Items from a data source:
===============

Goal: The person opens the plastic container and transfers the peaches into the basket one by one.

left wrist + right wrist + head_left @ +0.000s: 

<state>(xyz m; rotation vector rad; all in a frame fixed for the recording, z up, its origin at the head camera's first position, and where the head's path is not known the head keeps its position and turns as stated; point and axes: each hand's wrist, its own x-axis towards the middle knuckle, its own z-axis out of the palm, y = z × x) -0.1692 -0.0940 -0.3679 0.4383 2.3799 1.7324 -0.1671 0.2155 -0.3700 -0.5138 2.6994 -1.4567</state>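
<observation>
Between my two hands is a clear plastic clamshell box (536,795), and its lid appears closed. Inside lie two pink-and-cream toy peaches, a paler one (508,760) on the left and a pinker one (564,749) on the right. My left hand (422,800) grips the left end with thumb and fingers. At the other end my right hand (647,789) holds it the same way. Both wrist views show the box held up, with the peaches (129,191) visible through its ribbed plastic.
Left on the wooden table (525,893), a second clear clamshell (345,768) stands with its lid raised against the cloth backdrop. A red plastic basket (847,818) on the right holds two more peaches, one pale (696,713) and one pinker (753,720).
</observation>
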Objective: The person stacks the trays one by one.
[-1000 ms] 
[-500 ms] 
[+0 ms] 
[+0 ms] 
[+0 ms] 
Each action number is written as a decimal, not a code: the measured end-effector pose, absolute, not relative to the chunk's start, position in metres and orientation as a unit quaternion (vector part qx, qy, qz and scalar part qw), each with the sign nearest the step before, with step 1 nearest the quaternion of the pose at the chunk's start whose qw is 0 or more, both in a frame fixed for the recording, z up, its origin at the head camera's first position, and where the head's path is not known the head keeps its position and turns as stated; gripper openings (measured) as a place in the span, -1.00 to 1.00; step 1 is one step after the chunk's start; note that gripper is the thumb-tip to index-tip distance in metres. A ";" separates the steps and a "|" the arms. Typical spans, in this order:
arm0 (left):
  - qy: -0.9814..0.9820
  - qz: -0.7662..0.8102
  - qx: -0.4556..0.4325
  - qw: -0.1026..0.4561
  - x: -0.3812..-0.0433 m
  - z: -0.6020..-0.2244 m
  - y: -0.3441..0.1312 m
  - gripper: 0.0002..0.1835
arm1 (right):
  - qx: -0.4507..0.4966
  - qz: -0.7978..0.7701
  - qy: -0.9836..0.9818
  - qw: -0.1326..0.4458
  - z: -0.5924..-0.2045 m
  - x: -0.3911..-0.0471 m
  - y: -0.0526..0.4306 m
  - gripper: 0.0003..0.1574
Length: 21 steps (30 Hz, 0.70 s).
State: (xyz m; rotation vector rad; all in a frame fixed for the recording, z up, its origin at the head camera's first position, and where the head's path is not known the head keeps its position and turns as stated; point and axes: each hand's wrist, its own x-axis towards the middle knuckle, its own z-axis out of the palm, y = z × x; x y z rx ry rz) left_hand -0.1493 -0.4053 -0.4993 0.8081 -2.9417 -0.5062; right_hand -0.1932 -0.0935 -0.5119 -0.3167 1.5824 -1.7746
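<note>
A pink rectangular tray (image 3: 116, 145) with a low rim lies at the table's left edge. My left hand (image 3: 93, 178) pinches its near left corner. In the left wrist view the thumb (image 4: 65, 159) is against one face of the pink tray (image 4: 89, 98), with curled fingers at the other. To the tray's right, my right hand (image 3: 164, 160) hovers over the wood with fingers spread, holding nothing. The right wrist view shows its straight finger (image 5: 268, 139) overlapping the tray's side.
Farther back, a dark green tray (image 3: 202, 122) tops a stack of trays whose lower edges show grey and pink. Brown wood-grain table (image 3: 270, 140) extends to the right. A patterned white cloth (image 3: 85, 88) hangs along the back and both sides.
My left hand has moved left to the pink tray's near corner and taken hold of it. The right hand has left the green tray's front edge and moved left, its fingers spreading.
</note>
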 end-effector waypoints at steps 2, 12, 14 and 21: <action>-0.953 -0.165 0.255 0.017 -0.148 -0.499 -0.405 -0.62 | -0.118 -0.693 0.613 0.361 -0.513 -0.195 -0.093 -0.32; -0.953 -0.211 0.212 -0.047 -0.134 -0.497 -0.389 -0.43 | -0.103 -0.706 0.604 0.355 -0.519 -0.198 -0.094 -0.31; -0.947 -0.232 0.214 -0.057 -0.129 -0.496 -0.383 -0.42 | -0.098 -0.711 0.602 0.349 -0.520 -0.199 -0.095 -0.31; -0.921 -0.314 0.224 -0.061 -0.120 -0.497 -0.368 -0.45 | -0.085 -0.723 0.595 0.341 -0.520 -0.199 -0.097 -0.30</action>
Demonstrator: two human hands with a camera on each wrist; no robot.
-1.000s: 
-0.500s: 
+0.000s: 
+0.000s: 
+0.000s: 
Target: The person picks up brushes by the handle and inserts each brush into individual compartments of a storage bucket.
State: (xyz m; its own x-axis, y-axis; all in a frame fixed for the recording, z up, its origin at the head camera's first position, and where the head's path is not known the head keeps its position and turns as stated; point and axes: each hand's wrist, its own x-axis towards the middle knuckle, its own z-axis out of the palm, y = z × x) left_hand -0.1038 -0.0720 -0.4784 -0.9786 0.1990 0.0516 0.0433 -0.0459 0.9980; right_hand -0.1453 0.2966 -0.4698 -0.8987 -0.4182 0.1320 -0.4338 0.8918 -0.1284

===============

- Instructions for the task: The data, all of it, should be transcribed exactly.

- Solution below:
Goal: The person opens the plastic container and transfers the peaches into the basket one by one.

left wrist + right wrist + head_left @ +0.000s: 

<state>(xyz m; rotation vector rad; all in a frame fixed for the recording, z up, its origin at the head camera's first position, and where the head's path is not known the head keeps its position and turns as stated; point and axes: each hand's wrist, its own x-axis towards the middle knuckle, its own z-axis out of the palm, y = z × x) -0.1692 -0.0940 -0.3679 0.4383 2.3799 1.7324 -0.1671 0.2155 -0.3700 -0.5138 2.6994 -1.4567</state>
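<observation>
Between my two hands is a clear plastic clamshell box (536,795), and its lid appears closed. Inside lie two pink-and-cream toy peaches, a paler one (508,760) on the left and a pinker one (564,749) on the right. My left hand (422,800) grips the left end with thumb and fingers. At the other end my right hand (647,789) holds it the same way. Both wrist views show the box held up, with the peaches (129,191) visible through its ribbed plastic.
Left on the wooden table (525,893), a second clear clamshell (345,768) stands with its lid raised against the cloth backdrop. A red plastic basket (847,818) on the right holds two more peaches, one pale (696,713) and one pinker (753,720).
</observation>
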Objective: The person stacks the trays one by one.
[-1000 ms] 
[-500 ms] 
[+0 ms] 
[+0 ms] 
[+0 ms] 
Each action number is written as a decimal, not a code: the measured end-effector pose, absolute, not relative to the chunk's start, position in metres and orientation as a unit quaternion (vector part qx, qy, qz and scalar part qw), each with the sign nearest the step before, with step 1 nearest the quaternion of the pose at the chunk's start whose qw is 0 or more, both in a frame fixed for the recording, z up, its origin at the head camera's first position, and where the head's path is not known the head keeps its position and turns as stated; gripper openings (measured) as a place in the span, -1.00 to 1.00; step 1 is one step after the chunk's start; note that gripper is the thumb-tip to index-tip distance in metres. A ";" separates the steps and a "|" the arms. Typical spans, in this order:
arm0 (left):
  - qy: -0.9814..0.9820
  - qz: -0.7662..0.8102
  - qx: -0.4556..0.4325
  - qw: -0.1026..0.4561
  - x: -0.3812..-0.0433 m
  - z: -0.6020..-0.2244 m
  - y: -0.3441..0.1312 m
  - gripper: 0.0002..0.1835
arm1 (right):
  - qx: -0.4507..0.4966
  - qz: -0.7978..0.7701
  - qy: -0.9836..0.9818
  - qw: -0.1326..0.4458
  - z: -0.5924..-0.2045 m
  - x: -0.3911..-0.0471 m
  - y: -0.0526..0.4306 m
  - gripper: 0.0003..0.1574
Length: 21 steps (30 Hz, 0.70 s).
State: (xyz m; rotation vector rad; all in a frame fixed for the recording, z up, its origin at the head camera's first position, and where the head's path is not known the head keeps its position and turns as stated; point and axes: each hand's wrist, its own x-axis towards the middle knuckle, its own z-axis out of the palm, y = z × x; x y z rx ry rz) left_hand -0.1493 -0.4053 -0.4993 0.8081 -2.9417 -0.5062; right_hand -0.1932 -0.0935 -0.5119 -0.3167 1.5824 -1.7746
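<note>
A pink rectangular tray (image 3: 116, 145) with a low rim lies at the table's left edge. My left hand (image 3: 93, 178) pinches its near left corner. In the left wrist view the thumb (image 4: 65, 159) is against one face of the pink tray (image 4: 89, 98), with curled fingers at the other. To the tray's right, my right hand (image 3: 164, 160) hovers over the wood with fingers spread, holding nothing. The right wrist view shows its straight finger (image 5: 268, 139) overlapping the tray's side.
Farther back, a dark green tray (image 3: 202, 122) tops a stack of trays whose lower edges show grey and pink. Brown wood-grain table (image 3: 270, 140) extends to the right. A patterned white cloth (image 3: 85, 88) hangs along the back and both sides.
My left hand has moved left to the pink tray's near corner and taken hold of it. The right hand has left the green tray's front edge and moved left, its fingers spreading.
</note>
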 end-effector waypoints at steps 2, 12, 14 and 21: <action>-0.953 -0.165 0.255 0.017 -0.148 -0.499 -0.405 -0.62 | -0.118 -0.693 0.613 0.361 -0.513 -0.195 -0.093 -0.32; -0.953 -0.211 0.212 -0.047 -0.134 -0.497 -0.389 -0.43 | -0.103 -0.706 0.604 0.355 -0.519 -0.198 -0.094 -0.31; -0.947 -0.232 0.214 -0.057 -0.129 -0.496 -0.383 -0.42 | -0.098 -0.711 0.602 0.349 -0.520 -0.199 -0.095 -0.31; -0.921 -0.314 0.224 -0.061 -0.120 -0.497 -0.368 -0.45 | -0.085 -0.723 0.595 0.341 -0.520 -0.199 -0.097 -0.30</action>
Demonstrator: two human hands with a camera on each wrist; no robot.
-1.000s: 
-0.500s: 
+0.000s: 
+0.000s: 
+0.000s: 
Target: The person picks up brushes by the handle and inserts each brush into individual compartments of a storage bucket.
State: (xyz m; its own x-axis, y-axis; all in a frame fixed for the recording, z up, its origin at the head camera's first position, and where the head's path is not known the head keeps its position and turns as stated; point and axes: each hand's wrist, its own x-axis towards the middle knuckle, its own z-axis out of the palm, y = z × x) left_hand -0.1038 -0.0720 -0.4784 -0.9786 0.1990 0.0516 0.0433 -0.0459 0.9980; right_hand -0.1453 0.2966 -0.4698 -0.8987 -0.4182 0.1320 -0.4338 0.8918 -0.1284

This exercise has now been fully answered.